Семка лежал на спине, раскинув руки по сторонам, на дне грязной промоины, среди скользких корней и подгнившей травы. Где-то близко чирикали птицы. Расчирикались, бляди, в такое-то время… Сверху дырчатой крышей нависали ветки искривленных осин. С серого неба накрапывал дождь. Холодные капли падали на лицо, копились в глазницах и стекали по бороде. Он перевернулся, чуть отдохнул и попытался подняться на подламывающихся руках. В животе булькнуло, и Семен проблевался. В мутной, разбавленной алым жиже белели непонятные, размером меньше ногтя, куски. Вроде не жрал вчера ничего… Пригляделся и почувствовал дурноту – в блевотине лежали выпавшие зубы. Семка запустил пальцы в рот и застонал, нащупав болезненно пульсирующую пустоту. Зубов убавилось вполовину, оставшиеся шатались и дергались. Хрустнуло, и на ладони остался траченый коричневым зуб. Ну, сука…
Идти, надо идти. Жену спасать. Хер ли лежишь? Семен замотал головой, стряхивая черную пелену, и полез из ямы наверх, цепляясь за корни, срываясь и сползая назад. Выбрался попытки с десятой и тяжело навалился грудью на край. Сил не было, измордованное тело налилось застывшим свинцом. Ночная прохлада и мелко подсекающий дождь остудили ожоги, кожа почернела и завилась берестой, жуткие раны мокли зеленистым гноем и желтой водой.
Он встал только страшным усилием воли, под щелканье окаменевших суставов и невыносимую боль. Каждый шаг давался с огромным трудом. Семка подобрал сучковатую палку и побрел, опираясь на кривую клюку. Лес встретил его как доброго знакомого, бросив под ноги заросшую стежку. Семка не сразу сообразил, откуда пришел и куда нужно идти. Вспомнив, поглубже вздохнул и продолжил свой путь. Грязный, изодранный, окровавленный, похожий на ожившего мертвяка. Чувствуя себя мертвяком. Внутри поселилась свербящая пустота, оставив лишь тупую покорность судьбе. Идти, надо идти… И Семен шел, забывая, кто он, и зачем, и откуда идет. Падал, подолгу лежал, поднимался и упрямо шел, окруженный притихшим лесом и серым дождем. Боль приходила вспышками, и тогда он кричал подстреленным зверем, выхаркивая зубы и кровь. Всякий раз поднимаясь и продолжая свой путь. Ничего не осталось, только размокшая лесная дорога, лютый страх и слепящая боль.
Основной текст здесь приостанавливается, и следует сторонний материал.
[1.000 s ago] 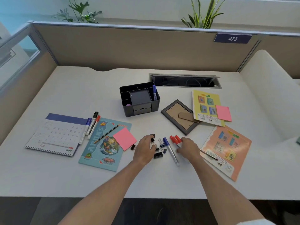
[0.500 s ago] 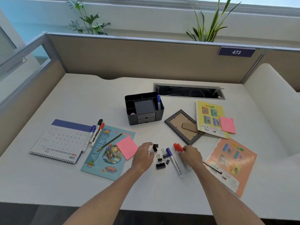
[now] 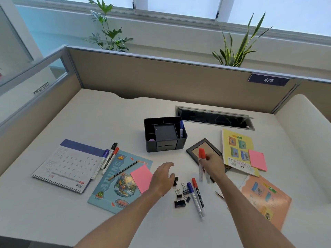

Заброшенный тракт вильнул, как дворовая собака хвостом, и Семка снова упал, ткнувшись рожей в мелкую лужу. Машинально, сам не зная зачем, утерся рукой и долго и отупело пялился на пятерню, не сразу сообразив, что вместе с грязью свез одним махом полбороды. Волосы налипли на пальцы мерзким спутанным колтуном. Кричать уже не было сил, Семен обтер склизкий ком об траву, прополз саженей двадцать, взгромоздился на ноги и поперся дальше, не удивляясь уже ничему. Только сейчас до него стало доходить, насколько страшно он обгорел.
Шаги складывались в сажени, сажени считали версты, и не было им конца. Вымокший лес тонул в сизом тумане, из зыбкого марева безобразными чудищами выползали выворотни и похожие на гигантских многоножек, обросшие мхом поваленные стволы. Краем глаза Семен видел, как деревья вытаскивали корни из скудной земли и шли следом за ним. Но стоило взглянуть на них прямо, и деревья замирали, насмешливо шелестя редкой весенней листвой. Порой в лесу что-то вздыхало, слышался отдаленный плачущий стон. В зарослях мелькали горбатые тени. Пару раз Семке чудилось, будто его окликают по имени: он всякий раз останавливался и слушал, но зов не повторялся, оставаясь призрачным эхом тумана и льющейся с неба воды.
А потом он увидел человека. На обочине, под развесистой елкой, почти не различимого в клочьях тумана и каплях дождя. Семен заторопился, забарабанил клюкой, подошел вплотную, хотел окликнуть, но слова застряли в высохшей глотке. Он увидел жену. Аксинья скорчилась среди узловатых корней, неловко подогнув под себя ноги: грязная, измызганная, исхудавшая. Одежда превратилась в рубище, волосы, прежде такие красивые, выцвели и сбились в неопрятный клубок. Глаза закрыты, руки безвольны, но – о чудо! – грудь едва заметно вздымалась.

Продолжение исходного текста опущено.